» Instructions for the task
Show all lines of the listing that contain the word "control".

» Material provided
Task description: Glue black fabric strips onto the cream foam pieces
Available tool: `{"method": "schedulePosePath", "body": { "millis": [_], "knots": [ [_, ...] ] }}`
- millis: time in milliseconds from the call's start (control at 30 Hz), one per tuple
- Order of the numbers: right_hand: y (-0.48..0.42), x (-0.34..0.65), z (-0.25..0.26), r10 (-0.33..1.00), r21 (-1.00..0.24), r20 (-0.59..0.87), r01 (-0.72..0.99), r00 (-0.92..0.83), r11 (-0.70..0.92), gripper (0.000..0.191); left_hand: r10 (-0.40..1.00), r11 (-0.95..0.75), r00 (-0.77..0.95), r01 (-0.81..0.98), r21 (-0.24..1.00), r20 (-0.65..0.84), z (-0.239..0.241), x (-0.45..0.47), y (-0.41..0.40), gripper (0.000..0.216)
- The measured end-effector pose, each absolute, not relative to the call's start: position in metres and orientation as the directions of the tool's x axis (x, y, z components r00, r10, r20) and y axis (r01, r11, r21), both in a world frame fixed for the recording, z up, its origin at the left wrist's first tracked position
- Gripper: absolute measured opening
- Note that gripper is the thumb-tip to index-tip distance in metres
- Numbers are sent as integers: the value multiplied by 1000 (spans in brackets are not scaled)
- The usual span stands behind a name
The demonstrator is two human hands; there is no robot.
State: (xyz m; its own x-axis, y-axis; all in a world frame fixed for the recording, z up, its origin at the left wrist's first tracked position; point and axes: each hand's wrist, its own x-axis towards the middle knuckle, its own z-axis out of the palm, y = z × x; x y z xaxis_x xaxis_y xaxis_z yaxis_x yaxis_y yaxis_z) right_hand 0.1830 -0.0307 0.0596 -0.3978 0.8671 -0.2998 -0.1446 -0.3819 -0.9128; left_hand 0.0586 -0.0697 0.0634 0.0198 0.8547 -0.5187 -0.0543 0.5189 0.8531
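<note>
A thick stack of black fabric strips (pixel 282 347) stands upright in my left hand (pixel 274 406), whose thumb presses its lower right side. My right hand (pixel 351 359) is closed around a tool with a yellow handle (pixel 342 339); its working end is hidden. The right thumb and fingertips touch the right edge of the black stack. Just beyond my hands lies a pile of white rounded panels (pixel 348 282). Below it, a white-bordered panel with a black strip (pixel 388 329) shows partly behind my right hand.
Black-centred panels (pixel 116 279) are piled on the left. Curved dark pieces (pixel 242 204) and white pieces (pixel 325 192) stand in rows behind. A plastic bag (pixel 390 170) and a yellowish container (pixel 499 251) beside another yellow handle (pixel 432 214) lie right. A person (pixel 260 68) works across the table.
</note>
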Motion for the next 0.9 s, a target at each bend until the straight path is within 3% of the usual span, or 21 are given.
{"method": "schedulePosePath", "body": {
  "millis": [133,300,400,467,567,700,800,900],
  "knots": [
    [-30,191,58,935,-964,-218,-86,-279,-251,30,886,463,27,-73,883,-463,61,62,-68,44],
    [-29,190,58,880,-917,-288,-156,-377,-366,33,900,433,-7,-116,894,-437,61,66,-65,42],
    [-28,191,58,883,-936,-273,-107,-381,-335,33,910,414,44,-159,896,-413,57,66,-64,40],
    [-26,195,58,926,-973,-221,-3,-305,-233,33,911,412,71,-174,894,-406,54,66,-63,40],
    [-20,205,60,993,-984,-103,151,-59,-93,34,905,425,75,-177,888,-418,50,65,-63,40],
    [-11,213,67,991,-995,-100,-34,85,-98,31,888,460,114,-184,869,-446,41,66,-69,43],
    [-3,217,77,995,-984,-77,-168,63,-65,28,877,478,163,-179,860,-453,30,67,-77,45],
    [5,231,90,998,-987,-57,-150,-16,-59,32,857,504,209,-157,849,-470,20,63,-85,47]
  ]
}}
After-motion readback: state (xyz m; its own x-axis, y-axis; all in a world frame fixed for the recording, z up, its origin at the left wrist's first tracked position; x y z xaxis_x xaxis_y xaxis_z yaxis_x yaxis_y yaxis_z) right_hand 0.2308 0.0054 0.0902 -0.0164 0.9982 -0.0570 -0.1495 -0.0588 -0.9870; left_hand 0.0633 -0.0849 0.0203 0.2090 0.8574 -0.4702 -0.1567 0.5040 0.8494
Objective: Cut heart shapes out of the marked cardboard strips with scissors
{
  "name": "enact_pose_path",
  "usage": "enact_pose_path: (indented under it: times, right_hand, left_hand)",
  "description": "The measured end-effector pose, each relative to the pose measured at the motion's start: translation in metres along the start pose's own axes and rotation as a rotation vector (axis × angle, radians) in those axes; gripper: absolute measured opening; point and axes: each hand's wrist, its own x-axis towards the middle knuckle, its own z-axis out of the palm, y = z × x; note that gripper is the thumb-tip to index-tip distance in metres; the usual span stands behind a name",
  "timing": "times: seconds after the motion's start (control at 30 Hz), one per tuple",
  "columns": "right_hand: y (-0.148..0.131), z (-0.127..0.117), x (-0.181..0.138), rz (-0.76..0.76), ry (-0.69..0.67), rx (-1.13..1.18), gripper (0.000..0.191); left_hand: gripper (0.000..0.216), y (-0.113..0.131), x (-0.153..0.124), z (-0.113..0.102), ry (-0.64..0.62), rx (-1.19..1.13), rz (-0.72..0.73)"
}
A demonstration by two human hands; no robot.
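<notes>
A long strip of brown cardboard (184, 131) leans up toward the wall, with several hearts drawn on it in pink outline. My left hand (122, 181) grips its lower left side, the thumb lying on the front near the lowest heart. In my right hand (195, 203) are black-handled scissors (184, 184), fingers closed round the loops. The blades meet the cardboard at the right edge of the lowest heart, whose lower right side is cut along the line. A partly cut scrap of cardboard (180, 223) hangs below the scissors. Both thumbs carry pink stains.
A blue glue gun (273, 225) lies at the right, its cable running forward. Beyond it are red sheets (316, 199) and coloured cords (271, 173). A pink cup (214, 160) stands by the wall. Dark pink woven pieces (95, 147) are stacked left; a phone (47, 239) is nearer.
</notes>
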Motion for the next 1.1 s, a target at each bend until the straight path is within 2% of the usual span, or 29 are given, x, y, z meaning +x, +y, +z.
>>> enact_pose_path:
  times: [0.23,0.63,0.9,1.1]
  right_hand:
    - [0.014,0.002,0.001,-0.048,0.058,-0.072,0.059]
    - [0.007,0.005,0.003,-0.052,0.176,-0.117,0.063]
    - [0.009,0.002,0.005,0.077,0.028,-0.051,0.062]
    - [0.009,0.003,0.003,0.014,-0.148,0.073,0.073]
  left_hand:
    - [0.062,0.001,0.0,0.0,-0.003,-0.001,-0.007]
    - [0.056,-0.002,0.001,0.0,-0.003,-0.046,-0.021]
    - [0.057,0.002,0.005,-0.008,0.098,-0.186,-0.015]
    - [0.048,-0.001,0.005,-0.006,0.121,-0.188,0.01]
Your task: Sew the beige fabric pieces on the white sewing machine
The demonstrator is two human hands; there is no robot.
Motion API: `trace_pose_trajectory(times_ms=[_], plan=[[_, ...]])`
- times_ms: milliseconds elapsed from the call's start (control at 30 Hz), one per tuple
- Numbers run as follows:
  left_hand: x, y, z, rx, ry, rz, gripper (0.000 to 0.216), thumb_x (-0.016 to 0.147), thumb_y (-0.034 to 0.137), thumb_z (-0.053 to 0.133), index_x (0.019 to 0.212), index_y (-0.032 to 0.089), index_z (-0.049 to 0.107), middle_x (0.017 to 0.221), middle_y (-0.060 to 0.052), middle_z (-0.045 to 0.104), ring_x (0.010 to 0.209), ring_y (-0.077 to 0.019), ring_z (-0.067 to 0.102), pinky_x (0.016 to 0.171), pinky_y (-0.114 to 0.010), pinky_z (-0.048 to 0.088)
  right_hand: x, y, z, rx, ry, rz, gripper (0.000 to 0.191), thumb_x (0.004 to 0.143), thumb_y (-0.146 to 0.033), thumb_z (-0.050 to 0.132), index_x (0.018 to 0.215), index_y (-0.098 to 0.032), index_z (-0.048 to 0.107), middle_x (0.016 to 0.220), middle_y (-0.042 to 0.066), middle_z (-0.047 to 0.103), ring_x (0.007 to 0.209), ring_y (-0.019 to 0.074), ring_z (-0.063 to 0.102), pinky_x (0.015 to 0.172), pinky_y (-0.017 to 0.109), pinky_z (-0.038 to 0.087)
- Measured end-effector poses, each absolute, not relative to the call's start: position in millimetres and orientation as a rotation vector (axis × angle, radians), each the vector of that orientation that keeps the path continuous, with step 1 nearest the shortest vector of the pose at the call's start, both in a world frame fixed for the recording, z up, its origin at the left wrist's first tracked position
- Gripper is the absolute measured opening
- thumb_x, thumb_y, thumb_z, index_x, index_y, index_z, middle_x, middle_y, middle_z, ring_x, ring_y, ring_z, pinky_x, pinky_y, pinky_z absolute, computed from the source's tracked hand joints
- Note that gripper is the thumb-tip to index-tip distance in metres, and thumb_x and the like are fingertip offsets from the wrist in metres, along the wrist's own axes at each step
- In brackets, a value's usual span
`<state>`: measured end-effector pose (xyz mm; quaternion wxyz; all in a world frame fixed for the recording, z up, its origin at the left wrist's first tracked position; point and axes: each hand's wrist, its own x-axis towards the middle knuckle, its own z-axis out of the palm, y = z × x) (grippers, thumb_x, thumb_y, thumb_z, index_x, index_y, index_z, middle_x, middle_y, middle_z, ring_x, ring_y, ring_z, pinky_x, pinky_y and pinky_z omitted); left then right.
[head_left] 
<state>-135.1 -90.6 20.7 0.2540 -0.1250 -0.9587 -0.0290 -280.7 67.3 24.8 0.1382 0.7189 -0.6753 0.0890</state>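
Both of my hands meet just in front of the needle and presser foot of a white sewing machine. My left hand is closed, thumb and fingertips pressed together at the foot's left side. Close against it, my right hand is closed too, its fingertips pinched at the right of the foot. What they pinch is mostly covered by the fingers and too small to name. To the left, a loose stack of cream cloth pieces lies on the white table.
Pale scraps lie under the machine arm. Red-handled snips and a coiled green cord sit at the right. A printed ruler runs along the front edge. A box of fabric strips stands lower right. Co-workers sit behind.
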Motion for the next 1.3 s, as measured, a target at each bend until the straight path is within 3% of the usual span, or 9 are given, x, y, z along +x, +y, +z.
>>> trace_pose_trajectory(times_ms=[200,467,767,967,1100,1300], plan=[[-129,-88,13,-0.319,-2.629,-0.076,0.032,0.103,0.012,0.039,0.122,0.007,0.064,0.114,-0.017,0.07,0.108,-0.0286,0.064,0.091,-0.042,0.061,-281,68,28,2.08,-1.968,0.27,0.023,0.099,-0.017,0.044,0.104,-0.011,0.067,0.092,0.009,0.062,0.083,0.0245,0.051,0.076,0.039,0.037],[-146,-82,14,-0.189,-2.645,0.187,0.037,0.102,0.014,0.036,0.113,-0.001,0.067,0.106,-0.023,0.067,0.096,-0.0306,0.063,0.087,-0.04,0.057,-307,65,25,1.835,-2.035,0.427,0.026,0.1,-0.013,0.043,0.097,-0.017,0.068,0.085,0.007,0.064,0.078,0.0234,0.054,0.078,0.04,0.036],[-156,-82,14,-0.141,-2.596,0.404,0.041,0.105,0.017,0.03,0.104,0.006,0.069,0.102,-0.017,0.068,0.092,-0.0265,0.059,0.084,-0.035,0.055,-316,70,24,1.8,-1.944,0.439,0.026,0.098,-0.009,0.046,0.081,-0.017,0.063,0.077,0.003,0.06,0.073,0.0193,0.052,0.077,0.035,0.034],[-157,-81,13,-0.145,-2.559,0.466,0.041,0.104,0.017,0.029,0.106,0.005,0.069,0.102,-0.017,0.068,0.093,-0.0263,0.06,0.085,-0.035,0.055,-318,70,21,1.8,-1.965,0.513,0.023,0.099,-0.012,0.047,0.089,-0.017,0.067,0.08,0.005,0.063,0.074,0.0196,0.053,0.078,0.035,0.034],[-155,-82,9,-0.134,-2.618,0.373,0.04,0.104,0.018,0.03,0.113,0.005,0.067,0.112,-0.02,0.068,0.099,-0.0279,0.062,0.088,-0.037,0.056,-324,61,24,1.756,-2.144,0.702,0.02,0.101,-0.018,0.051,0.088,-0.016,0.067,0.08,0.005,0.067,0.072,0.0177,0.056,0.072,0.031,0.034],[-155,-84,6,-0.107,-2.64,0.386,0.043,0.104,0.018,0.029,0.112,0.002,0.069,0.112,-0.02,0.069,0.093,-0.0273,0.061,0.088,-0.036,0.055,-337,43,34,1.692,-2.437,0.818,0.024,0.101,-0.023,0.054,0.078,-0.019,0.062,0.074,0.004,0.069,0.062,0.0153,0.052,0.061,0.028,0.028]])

» Exercise output
- millis: time in milliseconds from the call's start (control at 30 Hz), one per tuple
  "timing": "times: seconds after the motion's start (control at 30 Hz), one per tuple",
- times_ms: milliseconds elapsed from the call's start (control at 30 Hz), one per tuple

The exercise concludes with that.